Thinking the procedure won’t occur until 7 or so that night, I run home around 4:30 to get our other daughter Rachel and bring her back to the hospital. While I stop at the P&C to get a little cash, my wife calls to let me know they started getting Anita ready. I rush back to the hospital only to find that she’s in the OR getting an anesthetic, being put to sleep so a surgeon can slice that nasty gland into submission and excise it.
While this happens, I wait. And go to a very bad place. What if there is something worrisome in there? I have a little experience with that place and I’d rather not be there, it’s a place I’ve been before with my father. But when it’s your 14-year-old daughter, well, you get the idea.
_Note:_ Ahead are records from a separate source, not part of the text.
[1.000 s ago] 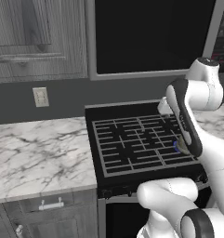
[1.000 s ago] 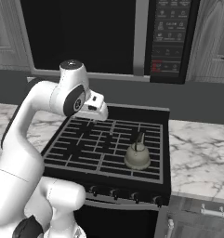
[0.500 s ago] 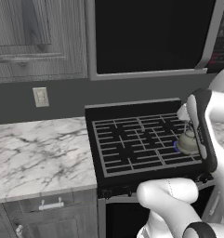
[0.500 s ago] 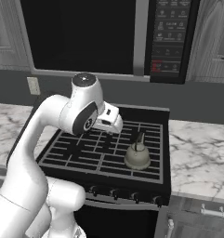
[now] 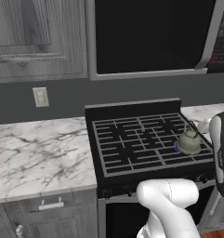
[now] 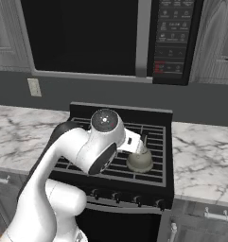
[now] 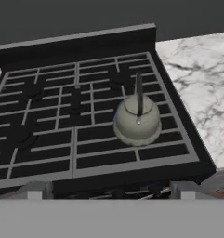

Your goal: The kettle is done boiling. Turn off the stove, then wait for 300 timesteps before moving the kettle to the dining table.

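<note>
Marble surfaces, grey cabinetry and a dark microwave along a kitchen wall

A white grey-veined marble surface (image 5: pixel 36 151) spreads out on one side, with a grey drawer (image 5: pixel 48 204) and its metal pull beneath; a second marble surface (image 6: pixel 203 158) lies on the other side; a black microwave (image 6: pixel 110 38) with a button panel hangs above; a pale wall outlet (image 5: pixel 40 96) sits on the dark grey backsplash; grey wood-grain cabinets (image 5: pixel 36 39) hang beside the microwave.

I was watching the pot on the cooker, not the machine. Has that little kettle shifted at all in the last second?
No. The kettle sits on the same front right burner of the stove, against the same grate bars as before. Only the arm has swung.
</note>
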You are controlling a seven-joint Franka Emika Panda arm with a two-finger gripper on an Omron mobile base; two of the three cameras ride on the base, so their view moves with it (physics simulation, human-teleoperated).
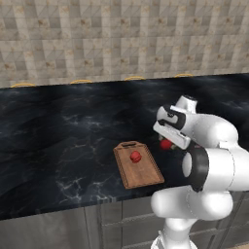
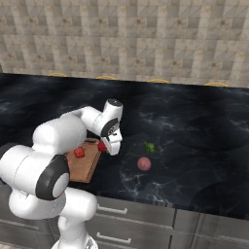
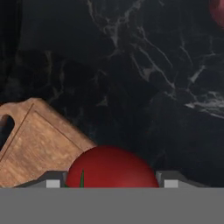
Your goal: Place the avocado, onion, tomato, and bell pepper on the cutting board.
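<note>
Red tomato (image 3: 111, 168) clamped in pincer (image 3: 109, 183) beside cutting board (image 3: 35, 144)

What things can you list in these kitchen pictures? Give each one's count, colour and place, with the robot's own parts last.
cutting board: one, brown wood, near the counter's front edge.
red item on the board: one, red, near the handle end.
red ball: one, deep red, between the finger tips, beside the board.
avocado: one, dark green, on the counter right of the board.
onion: one, pale pink, in front of the avocado.
counter: one, black marble.
gripper: one, closed on the red ball.
</note>
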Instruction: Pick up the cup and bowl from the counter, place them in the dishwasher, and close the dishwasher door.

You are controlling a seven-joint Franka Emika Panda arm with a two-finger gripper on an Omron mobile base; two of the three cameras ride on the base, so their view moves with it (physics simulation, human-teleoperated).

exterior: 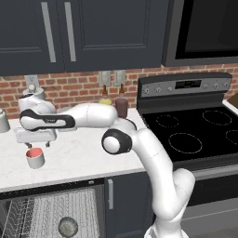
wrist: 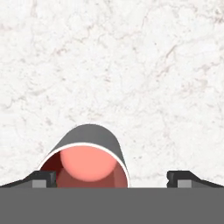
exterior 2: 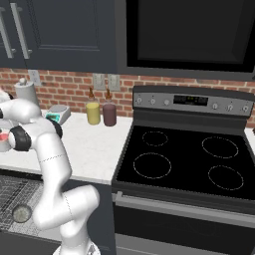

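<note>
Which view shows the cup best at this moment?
The left base view: the whole cup stands on the counter below the gripper. The hand view crops it at the bottom; the right base view catches a sliver at the left edge.

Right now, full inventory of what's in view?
cup: 1, white-grey outside, red-pink inside, on the counter just below the gripper
bowl: 1, dark grey, in the open dishwasher's rack
counter: 1, white marble, left of the stove
dishwasher: 1, open, white wire rack, under the counter
stove: 1, black glass top, right of the counter
bottles: 2, yellow and maroon, by the brick wall
canister: 1, grey, back left of the counter
upper cabinets: dark navy, silver handles
outlets: 2 plates on the brick wall
gripper: 1, open, over the cup, fingers not closed on it
arm: 1, white, dark joints
</note>
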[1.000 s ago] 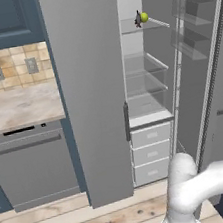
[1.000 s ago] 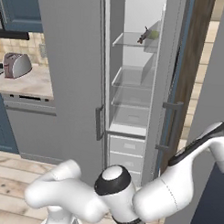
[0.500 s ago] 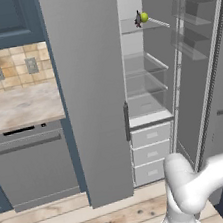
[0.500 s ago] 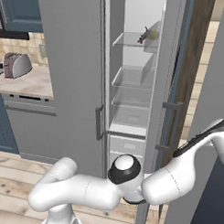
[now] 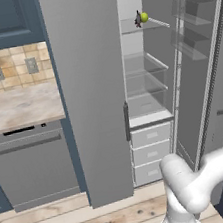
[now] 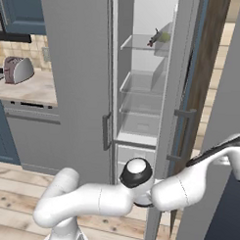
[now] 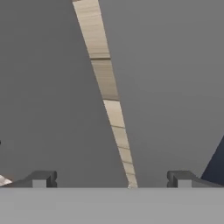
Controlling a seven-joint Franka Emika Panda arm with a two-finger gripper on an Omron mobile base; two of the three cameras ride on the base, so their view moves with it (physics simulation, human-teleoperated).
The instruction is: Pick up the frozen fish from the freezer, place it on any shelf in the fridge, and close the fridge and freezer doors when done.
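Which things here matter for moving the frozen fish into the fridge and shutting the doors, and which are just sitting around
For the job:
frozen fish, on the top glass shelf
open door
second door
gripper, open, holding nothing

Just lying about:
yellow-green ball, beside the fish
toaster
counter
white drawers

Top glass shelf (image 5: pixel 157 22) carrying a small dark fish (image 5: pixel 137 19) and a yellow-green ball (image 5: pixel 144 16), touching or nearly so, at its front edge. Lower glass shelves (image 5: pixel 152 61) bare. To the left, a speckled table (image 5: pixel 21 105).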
Surgery is over, Dr. Reynders comes to see us and tells her in graphic detail what the mass looked like, what she did to get it out and her expected outcome. Did I mention that while gentle, smart and thorough she’s also very descriptive? I don’t find that objectionable at all but not sure my wife was all that thrilled with the description of what the abscess looked like. But I digress . . . Dr. Reynders is pleased that she decided to do the procedure in the OR as opposed to bedside because the abscess was a little more invasive that what she thought. The abscess wasn’t all that unusual; the gland was simply doing its job. All in all, it went well, “nothing worrisome.” Right now Anita has a tube in the “cavity” so it can drain and not fill up again. The doctor wants us to stay through to Monday so she can be sure it’ll heal properly. Hopefully we’ll go home tomorrow.
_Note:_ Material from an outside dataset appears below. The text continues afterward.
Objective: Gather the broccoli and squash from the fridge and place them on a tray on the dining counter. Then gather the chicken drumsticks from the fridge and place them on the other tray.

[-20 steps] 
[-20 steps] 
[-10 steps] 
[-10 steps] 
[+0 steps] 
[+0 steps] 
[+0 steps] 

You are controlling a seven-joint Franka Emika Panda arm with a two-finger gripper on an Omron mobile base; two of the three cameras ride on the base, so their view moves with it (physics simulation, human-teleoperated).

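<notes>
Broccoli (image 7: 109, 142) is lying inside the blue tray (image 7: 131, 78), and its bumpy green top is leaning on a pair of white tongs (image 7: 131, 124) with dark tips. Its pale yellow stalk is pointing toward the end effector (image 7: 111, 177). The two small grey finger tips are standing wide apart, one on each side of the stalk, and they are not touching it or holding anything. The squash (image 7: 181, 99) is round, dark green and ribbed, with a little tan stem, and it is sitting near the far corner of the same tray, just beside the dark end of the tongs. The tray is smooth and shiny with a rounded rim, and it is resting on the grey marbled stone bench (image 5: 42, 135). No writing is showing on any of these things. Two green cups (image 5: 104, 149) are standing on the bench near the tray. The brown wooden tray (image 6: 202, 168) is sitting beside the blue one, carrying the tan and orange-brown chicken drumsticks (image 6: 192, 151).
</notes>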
I am really grateful to Dr. Reynders. I am lucky she decided one day to be a doctor. I am fortunate that this community has many caring and deeply committed health professionals. I am appreciative that we have excellent health insurance. I am one lucky person today because of all of those things and mostly, because it doesn’t appear that there is anything “worrisome” with Anita’s outcome.
So here I sit, Sunday morning and now it’s almost 9:20 AM, two more visits by health professionals since I started writing. Poor kid needs some sleep. And I need some coffee.